No matter the administration or political party, health care spending is a key issue with profound effects on the economy and those responsible for footing the bill. The problem becomes further magnified when we compare US health care expenditure to other countries. According to the OECD, the United States spends almost two times per person on average compared to other countries ($10,637 vs $5527 per person, respectively).1 And, based on the current trajectory, health care spending will continue to trend upward, as it is projected to account for 19.7% of US Gross Domestic Product (GDP) by 2028 (compared to 17.7% in 2019).2
This 30,000-foot view of health care spending can be broken down primarily into three complex drivers that contribute to costs: (1) spending on hospital, outpatient, and physician services (which account for over 60% of the total US health care costs per capita); (2) prescription drugs and medical goods (about 14%); and (3) administrative fees (about 10%), especially when compared to OECD countries.1 To begin addressing the cost of US health care and bend the cost curve moving forward, Centers for Medicare & Medicaid Services (CMS), health systems, and payers have focused on two key areas: transformation of our health system payment model, by moving from fee-for-service to value-based care, and reducing the costs of prescription drugs.
The focus on prescription drug spending has garnished considerable attention as a solution to reducing the total cost of care, especially over the last several years. While drug costs account for about 10% to 15% of total health care spending (higher in some diseases),3 factors such as drug price inflation, federal drug spending growth, and patient out-of-pocket (OOP) liabilities have elevated the drug cost issue as a key puzzle to solve for health care affordability. This issue is deep-rooted and has received significant legislative focus, with limited overall impact on patient OOP costs.
Moving forward, we propose that a multimodal approach take place, one that looks at opportunities across the total health care landscape, including drug pricing, in the quest to reduce the total cost of care or at least bend the cost curve moving forward.
Drivers of Prescription Costs
Overall prescription drug trend has been relatively flat the past few years, and more recently in 2019, Express Scripts reported overall drug trend at 2.3% across its commercial line of business.4 However, although trend has been steady, the primary culprit driving the drug cost issue lies within the specialty drug arena. Specialty drugs are commonly defined as high-cost oral or injectable medications used to treat complex chronic conditions with at least one of the following characteristics: high cost, typically priced at more than $1000 per 30-day supply, high complexity, such as biotechnology products, and/or high touch requiring special handling.5 On the surface, their contribution to drug trend remains consistent with their historical generalization; a small population of utilizing patients driving a large portion of drug spending. Referring to a 2018 IQVIA report, specialty medicines accounted for only 2.2% of prescription volume and were projected to account for nearly 50% of national drug spending following the close of 2020.6 Moving forward, CMS projects that retail and specialty prescription spending will continue to outpace growth in other types of health care spending through 2026.7
As one can see, it is no surprise why drug affordability is such a pressing concern and why specialty and high-cost drugs have been a key area of focus. However, to address these issues, legislative and payer actions must look more broadly and holistically at the following dynamics that drive
prescription drug costs:
Innovation Dynamics
The Price of Cures. New therapies such as gene, cell, and hepatitis C therapies represent significant scientific and medical advancements for patients suffering from serious conditions. These drugs can transform how a disease is treated, with potentially curative outcomes, but the cost of this cure can approach seven figures in some cases.

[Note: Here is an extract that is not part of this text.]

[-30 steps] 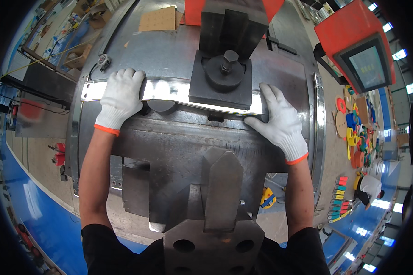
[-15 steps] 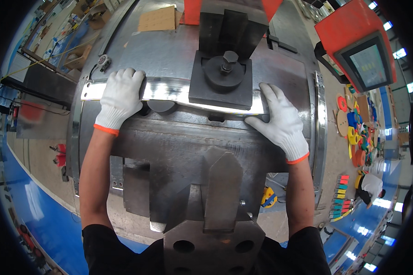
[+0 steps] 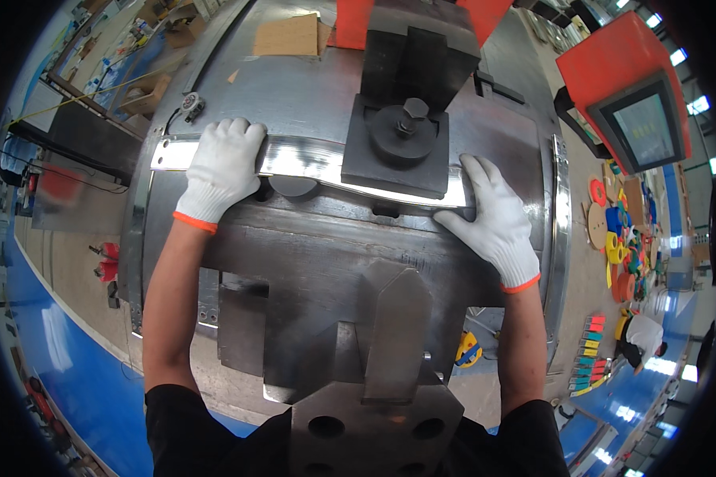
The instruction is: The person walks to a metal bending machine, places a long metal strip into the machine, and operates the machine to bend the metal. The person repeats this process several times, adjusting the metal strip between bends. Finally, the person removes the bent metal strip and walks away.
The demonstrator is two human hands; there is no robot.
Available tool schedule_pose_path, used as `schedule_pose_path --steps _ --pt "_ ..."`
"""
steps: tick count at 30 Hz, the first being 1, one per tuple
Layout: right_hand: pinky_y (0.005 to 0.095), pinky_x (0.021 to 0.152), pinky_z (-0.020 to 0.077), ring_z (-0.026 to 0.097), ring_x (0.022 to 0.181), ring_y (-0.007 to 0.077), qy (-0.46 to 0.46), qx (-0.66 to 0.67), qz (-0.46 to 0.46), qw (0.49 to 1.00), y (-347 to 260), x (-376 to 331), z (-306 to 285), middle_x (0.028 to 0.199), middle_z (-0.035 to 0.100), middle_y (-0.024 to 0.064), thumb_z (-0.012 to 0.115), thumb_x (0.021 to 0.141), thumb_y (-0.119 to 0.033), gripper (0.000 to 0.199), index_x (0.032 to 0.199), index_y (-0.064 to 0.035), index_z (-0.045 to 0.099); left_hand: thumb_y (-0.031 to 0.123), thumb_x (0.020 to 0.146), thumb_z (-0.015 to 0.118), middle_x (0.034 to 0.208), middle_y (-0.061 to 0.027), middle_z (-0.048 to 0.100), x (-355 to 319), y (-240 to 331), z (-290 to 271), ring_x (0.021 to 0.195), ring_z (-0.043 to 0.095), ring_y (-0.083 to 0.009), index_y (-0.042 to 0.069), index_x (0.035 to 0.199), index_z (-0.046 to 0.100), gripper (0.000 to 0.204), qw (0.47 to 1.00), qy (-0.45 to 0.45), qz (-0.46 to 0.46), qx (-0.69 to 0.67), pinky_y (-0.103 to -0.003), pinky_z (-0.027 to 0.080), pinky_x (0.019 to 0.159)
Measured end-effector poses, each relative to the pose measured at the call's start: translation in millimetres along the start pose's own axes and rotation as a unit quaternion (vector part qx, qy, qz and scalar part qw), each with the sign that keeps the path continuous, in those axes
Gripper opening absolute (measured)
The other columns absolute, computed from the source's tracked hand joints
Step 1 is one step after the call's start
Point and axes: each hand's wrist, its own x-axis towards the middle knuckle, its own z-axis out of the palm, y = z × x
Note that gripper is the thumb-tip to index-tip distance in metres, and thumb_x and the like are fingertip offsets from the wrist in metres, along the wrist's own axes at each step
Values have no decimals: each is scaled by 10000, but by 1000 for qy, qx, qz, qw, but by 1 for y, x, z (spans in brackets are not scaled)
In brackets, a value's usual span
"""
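A long, shiny flat metal bar (image 3: 302,159) lies across the dark steel machine table, passing beneath a black pressing block (image 3: 394,147) with a large bolt on top. My left hand (image 3: 224,163), in a white knitted glove with an orange cuff, is closed over the bar near its left end, which has holes. Around the right end, my right hand (image 3: 493,219), gloved alike, has its thumb on the near edge and its fingers on the far edge. A dark half-round block (image 3: 294,187) touches or nearly touches the bar's near side. The bar's underside is hidden.
A pointed steel block (image 3: 399,334) stands upright between my forearms. At the right is a red control box with a screen (image 3: 640,123). Cardboard (image 3: 286,35) lies at the back left, near a small round gauge (image 3: 191,103). A person (image 3: 643,338) is far off right.
The whole view has shifted slightly, so the machine, bar and hands sit a little further right. Both hands keep their places on the bar, with no clear movement of it.
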Motion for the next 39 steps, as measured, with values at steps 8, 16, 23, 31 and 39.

The Price of Inventions and Innovation. Both complex (eg, oncology) and primary care (eg, high cholesterol and migraine) diseases are experiencing drug innovation through biologic drug development. These drugs have the potential to reduce risk of disease progression and adverse outcomes while simultaneously contributing to patient survival and quality of life.
High Cost of Development. Innovation comes at a significant cost as it can take upward of $3 billion and about 12 years for a drug to move from preclinical testing to final approval. Funding for research and development comes primarily through the private sector, however, a considerable amount of public funding is provided through the National Institutes of Health, in essence giving the public a legitimate right to affordable drug access.8
Marketplace Dynamics
Anticompetitive Practices. Rebate contracting, although intended to curtail drug costs, has resulted in roadblocks that prevent generic and biosimilar entrants from having
immediate impact when they come to market. When further complicated by other legal tactics, such as patent litigation and citizen petitions, lower cost alternatives often face a steep uphill climb.
Middleperson Entities. A number of middleperson entities along the drug supply chain have an influence on drug price and discounts. These entities include pharmacy benefit managers (PBMs), wholesalers, and pharmacy chains, among others. Each entity achieves some level of profit along the supply chain through discounts and markups. However, these price concessions are rarely passed down to the end-user (ie, the patient).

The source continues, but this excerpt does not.